Rosina Kersken

Tiere begleiten mich seit meiner frühesten Kindheit. Pferde, Katzen, Hunde, Vögel, sie alle haben mich auf ihre eigene Weise fasziniert. Mir ist es wichtig, dass der Mensch seinen Hund und dessen Verhalten verstehen lernt. Beim Training mit Positiver Verstärkung kommt es darauf an, den Blickwinkel zu verändern.

 

Ich habe mich immer weiter über Hunde und ihr Verhalten sowie Hundetrainingsmethoden, die ohne Gewaltanwendung auskommen, fortgebildet, in viele Seminare investiert und kompetenten Trainern über die Schulter geschaut.


Seit 2011 trainiere ich Menschen und ihre Hunde im Nebengewerbe. In meinem Hauptberuf arbeite ich an einer Solinger Grundschule.

Im April 2015 habe ich meine Sachkunde nach §11 TierSchG beim Bergischen Veterinäramt in Solingen nachgewiesen.

Ich bin zuständig für die Trainingsorte Kreis Wuppertal und Solingen.

Mitglied bei Trainieren

statt Dominieren

Erlaubnis nach §11 TierSchG f. Hundeschule durch das Vet.

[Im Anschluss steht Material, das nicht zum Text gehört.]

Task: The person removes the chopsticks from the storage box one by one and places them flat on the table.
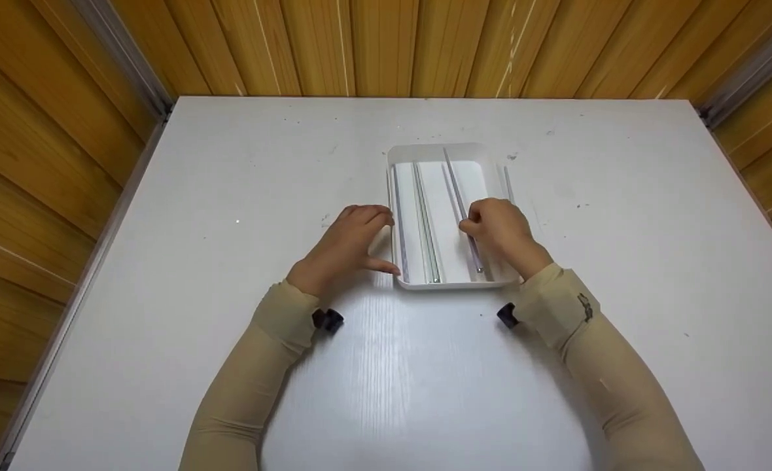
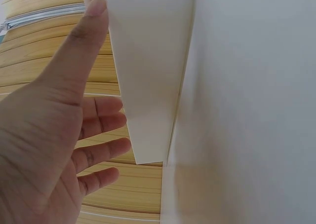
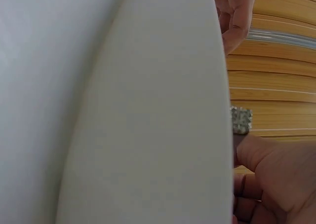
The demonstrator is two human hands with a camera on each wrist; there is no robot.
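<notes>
- Purple-grey stick (image 1: 455,183) is the one being handled: it's within the outline of the white tray (image 1: 458,285), right of the tray's middle, slanting from the far wall towards the near one. Can't tell if it touches the tray floor.
- Right-hand grip (image 1: 500,226) has that stick pinched between thumb and bent fingers, over the right part of the tray.
- Left-hand grip (image 1: 353,235) isn't clasping anything: fingers loose, thumb stretched out, sitting at the tray's left wall with the thumb by its near left corner.
- Greenish stick (image 1: 426,226) lies lengthwise in the tray, a bit left of its middle. Could be a pair side by side, honestly can't tell.
- Pale purple stick (image 1: 400,226) runs along the inside of the tray's left wall.
- Another thin stick (image 1: 508,183) shows by the tray's right side, partly behind the right hand; no idea whether it's in or out.
- Sparkly square end (image 3: 241,120) pokes past the tray's rim in the right wrist view, right next to the thumb.
- White surface (image 1: 386,379) sits under the tray, with wood-look panels (image 1: 386,49) beyond it.
</notes>
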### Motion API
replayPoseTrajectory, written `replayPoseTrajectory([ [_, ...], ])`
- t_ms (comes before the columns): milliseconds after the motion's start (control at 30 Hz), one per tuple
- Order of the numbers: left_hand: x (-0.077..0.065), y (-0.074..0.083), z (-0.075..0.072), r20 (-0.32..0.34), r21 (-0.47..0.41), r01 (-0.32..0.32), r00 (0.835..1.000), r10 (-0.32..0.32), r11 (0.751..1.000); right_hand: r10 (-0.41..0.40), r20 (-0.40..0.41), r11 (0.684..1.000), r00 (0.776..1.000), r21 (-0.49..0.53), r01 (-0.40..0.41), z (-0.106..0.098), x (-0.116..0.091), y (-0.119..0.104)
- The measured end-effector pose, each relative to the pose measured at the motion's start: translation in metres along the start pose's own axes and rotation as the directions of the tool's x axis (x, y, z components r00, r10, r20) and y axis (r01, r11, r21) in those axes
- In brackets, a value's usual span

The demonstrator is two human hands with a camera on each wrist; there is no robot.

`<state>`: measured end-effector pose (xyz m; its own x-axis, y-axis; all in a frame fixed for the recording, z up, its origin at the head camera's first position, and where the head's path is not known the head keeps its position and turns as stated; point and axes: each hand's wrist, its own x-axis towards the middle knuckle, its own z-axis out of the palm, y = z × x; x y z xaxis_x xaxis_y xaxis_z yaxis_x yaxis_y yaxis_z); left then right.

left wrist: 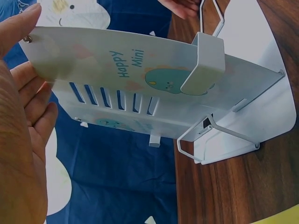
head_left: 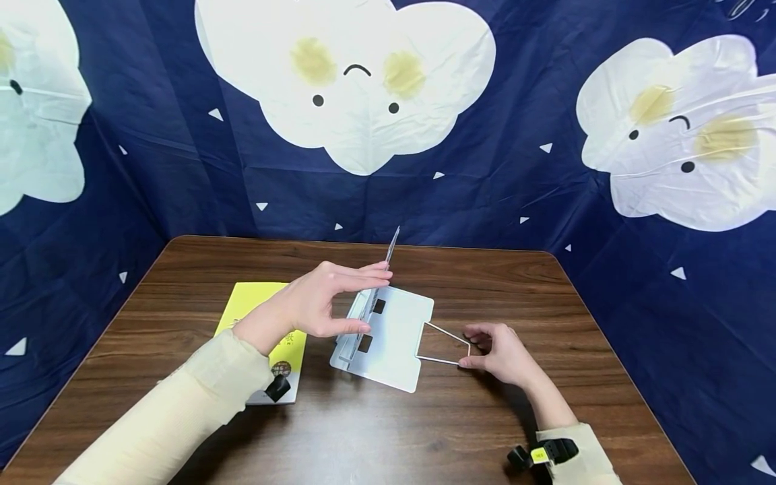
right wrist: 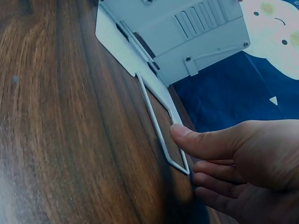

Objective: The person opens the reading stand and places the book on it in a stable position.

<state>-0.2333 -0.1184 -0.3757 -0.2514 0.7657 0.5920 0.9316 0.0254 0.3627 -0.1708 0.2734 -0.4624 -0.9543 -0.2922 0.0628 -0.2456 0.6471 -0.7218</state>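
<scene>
A white metal book stand [head_left: 394, 337] stands on the table, its printed panel [left wrist: 177, 74] raised from a flat base plate [head_left: 397, 364]. My left hand [head_left: 327, 296] spans the panel's upper edge with fairly straight fingers. In the left wrist view the thumb lies near one screwed corner and the other fingers are at the edge. A bent wire loop [right wrist: 156, 123] extends from the base to the right. My right hand [head_left: 497, 353] is at the loop's far end. Its thumb [right wrist: 182, 133] overlaps one wire, and the fingers are loosely bent, apart from the thumb.
A yellow book [head_left: 254, 296] lies left of the stand, partly hidden by my left forearm. The brown wooden table [head_left: 388, 444] reaches back to a dark blue curtain [head_left: 182, 168] with cloud prints. White clips and wire arms [left wrist: 233, 133] stick out from the panel's front.
</scene>
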Motion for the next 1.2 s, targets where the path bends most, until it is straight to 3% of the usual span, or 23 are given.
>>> replayPoseTrajectory([
  [667, -0.002, 0.000, -0.002, 0.002, 0.018, -0.002, 1.000, 0.002, 1.000, 0.006, 0.095, 0.999, 0.995, 0.035, -0.010, -0.001, 0.010, 0.011],
  [967, -0.004, 0.001, -0.003, 0.004, 0.020, 0.002, 1.000, -0.002, 1.000, -0.005, 0.053, 0.983, 0.999, 0.183, -0.005, -0.007, 0.006, 0.008],
  [1200, -0.003, 0.000, -0.003, 0.002, 0.017, -0.004, 1.000, 0.004, 1.000, -0.071, 0.037, 0.951, 0.997, 0.304, 0.056, -0.010, 0.007, 0.004],
])
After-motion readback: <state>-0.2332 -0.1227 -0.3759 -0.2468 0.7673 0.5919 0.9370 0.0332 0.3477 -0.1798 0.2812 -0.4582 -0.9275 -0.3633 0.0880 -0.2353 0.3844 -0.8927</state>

Amt Essen


MeiNe Hunde

Seit dem Einzug unserer Labradorhündin Frida im Jahr 2008, beschäftigt und fasziniert mich gutes und effektives Hundetraining.

 

Meine ersten Erfahrungen mit dem Anleiten von Menschen und ihren Hunden habe ich in einem Retriever-Verein sammeln dürfen.

 

Durch unseren 2. Hund Jimmy, der bereits mehrfach sein Zuhause verloren hatte und bei dem Hundetraining „nach alter Schule“ (mit viel Strenge und harten Maßregelungen der Tiere) habe ich erkannt, dass ich einen anderen Trainingsweg für mich finden muss.

 


Meine Trainingsschwerpunkte

  • Einzeltraining bei unerwünschten Verhaltensweisen von Hunden, dort, wo dies auftritt, auf Hundebegegnungstraining
  • Entspannungstraining (besonders „hibbelige“ Hunde lernen, zu Hause und draußen zur Ruhe zu kommen)
  • Dummytraining (Training von Menschen mit Jagdhunden, die gern apportieren, Gruppen- und Einzeltraining)
  • Beschäftigungskurse

 

Mir ist es wichtig, dass der Mensch seinen Hund und dessen Verhalten verstehen lernt. Beim Training mit positiver Verstärkung kommt es darauf an, den Blickwinkel zu verändern.

 

Wir achten darauf, was unser Hund richtig macht und geben ihm dann die Rückmeldung „Das hast du richtig gemacht.“ Auf diese Weise bringen wir den Hund ohne Zwang, ohne ihn zu ängstigen, einzuschüchtern oder zu hemmen dazu, das von uns gewünschte Verhalten immer öfter zu zeigen, denn er hat gelernt, dass sich dies für ihn (immer wieder aufs Neue) lohnt.

 

Meiner Erfahrung nach sprechen gerade Hunde, die zuvor lange mit strengen Trainingsmethoden konfrontiert wurden, extrem gut auf dieses Training an.Da wir alle Individuen sind, ist es mir ganz besonders wichtig, jedes Mensch-Hund-Team dort abzuholen, wo es sich befindet, die Probleme und Nöte von Mensch und Hund verstehen zu lernen und das Training dann auf die besonderen Bedürfnisse dieses Teams zuzuschneiden.